What follows is a standard way to discover, package and invoke integration tests for a package stored in a Fedora dist-git repo.

Many Fedora packages have unit tests. These tests are typically run during a %check RPM build step and run in a build root. On the other hand, integration testing should happen against a composed system. Upstream projects have integration tests, both Fedora QA and the Atomic Host team would like to create more integration tests, Red Hat would like to bring integration tests upstream.

Owner

Terminology

  • Test Subject: The items that are to be tested.
    • Examples: RPMs, OCI image, ISO, QCow2, Module repository ...
  • Test: A callable/runnable piece of code and corresponding test data and mocks which exercises and evaluates a test subject.
    • Test environment: environment where actual test run takes place.

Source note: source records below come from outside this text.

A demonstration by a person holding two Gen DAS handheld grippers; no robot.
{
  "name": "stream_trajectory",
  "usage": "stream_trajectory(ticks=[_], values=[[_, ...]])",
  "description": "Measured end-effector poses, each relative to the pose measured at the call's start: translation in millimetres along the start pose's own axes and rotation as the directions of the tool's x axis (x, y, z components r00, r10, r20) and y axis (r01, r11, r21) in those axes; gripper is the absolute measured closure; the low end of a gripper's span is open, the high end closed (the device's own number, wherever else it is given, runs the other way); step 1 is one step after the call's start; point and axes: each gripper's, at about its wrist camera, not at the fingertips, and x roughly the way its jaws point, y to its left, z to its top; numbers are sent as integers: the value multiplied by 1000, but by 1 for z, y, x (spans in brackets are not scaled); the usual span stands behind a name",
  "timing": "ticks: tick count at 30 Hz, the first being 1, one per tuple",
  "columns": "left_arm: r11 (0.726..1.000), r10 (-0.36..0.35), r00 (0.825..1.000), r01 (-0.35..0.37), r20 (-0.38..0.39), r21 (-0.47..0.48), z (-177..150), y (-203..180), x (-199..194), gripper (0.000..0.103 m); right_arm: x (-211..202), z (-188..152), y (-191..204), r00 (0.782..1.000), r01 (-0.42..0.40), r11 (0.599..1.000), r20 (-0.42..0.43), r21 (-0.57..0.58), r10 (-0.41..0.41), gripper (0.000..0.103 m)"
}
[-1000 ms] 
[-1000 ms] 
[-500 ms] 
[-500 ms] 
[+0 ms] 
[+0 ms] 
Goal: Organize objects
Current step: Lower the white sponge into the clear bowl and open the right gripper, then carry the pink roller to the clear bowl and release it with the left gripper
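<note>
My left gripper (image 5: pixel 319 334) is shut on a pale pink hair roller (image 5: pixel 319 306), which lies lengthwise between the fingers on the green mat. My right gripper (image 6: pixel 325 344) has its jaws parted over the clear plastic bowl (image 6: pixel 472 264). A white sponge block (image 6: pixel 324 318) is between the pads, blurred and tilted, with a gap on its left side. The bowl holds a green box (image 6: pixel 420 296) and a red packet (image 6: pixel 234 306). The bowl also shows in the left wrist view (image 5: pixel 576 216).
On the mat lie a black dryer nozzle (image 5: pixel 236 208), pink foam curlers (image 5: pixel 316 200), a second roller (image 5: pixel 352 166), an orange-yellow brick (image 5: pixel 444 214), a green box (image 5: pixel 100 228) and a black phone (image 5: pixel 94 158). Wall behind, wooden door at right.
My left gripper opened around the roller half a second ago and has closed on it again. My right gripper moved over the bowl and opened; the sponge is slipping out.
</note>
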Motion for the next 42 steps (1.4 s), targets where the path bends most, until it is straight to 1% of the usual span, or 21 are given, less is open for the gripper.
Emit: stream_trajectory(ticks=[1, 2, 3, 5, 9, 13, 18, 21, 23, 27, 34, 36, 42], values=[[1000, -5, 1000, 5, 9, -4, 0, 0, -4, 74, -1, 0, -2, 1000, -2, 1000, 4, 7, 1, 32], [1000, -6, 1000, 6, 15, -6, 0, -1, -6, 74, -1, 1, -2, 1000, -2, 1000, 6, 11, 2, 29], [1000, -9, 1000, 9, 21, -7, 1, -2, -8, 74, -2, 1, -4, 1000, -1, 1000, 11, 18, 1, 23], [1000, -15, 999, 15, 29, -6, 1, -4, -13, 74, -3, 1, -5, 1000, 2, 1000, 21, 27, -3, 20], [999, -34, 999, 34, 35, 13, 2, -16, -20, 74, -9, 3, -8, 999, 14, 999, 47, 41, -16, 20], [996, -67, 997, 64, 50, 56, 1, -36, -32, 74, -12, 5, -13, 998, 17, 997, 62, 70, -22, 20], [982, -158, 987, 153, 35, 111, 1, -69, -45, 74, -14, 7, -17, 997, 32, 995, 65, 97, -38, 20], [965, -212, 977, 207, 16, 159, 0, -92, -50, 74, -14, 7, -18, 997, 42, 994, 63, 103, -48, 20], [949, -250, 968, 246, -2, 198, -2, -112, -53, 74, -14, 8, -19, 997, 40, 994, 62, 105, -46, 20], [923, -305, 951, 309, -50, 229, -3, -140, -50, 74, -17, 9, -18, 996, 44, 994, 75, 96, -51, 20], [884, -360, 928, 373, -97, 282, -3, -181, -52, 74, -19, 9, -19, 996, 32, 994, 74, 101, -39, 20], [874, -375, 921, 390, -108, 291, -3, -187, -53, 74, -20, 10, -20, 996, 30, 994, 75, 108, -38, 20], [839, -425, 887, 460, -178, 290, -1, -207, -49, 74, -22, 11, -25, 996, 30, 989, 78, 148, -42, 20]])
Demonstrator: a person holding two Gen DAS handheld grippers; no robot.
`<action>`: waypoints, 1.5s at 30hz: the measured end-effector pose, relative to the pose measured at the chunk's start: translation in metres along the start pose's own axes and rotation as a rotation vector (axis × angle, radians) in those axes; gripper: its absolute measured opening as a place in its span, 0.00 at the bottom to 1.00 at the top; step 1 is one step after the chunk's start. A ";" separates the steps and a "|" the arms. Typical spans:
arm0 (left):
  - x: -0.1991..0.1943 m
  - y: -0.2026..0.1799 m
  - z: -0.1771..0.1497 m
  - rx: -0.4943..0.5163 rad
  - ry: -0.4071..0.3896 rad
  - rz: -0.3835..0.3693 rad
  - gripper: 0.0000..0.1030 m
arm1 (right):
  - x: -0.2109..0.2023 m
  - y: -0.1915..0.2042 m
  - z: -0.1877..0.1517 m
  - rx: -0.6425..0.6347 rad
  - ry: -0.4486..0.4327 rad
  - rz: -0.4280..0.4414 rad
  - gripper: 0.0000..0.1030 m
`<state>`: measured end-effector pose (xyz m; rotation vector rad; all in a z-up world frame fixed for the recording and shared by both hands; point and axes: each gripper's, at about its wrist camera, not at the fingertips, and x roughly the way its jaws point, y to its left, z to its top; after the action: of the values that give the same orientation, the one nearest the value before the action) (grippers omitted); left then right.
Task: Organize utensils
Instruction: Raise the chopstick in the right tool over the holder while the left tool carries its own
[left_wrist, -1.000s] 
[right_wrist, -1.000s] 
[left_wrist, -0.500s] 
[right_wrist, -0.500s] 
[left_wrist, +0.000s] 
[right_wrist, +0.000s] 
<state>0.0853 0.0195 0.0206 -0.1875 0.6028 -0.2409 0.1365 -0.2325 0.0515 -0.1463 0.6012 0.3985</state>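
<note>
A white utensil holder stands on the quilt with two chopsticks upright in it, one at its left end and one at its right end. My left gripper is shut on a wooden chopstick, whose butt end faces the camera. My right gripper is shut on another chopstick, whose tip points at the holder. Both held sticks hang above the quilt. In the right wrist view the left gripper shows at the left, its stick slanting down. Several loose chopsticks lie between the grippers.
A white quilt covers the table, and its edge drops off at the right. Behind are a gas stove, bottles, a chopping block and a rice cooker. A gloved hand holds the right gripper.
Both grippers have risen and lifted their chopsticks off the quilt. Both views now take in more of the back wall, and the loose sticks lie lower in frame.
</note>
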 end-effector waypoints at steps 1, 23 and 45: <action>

Test has direct impact on test environment.
  • Test Suite: The collection of all tests that apply to a test subject.
  • Test Framework: A library or component that the test suite and tests use to accomplish their job.
  • Test Result: A boolean pass/fail output of a test suite.
    • Test results are for consumption by automated aspects of a testing systems.
  • Test Artifact: Any additional output of the test suite such as the stdout/stderr output, log files, screenshots, core dumps, or TAP/Junit/subunit streams.
    • Test artifacts are for consumption by humans, archival or big data analysis.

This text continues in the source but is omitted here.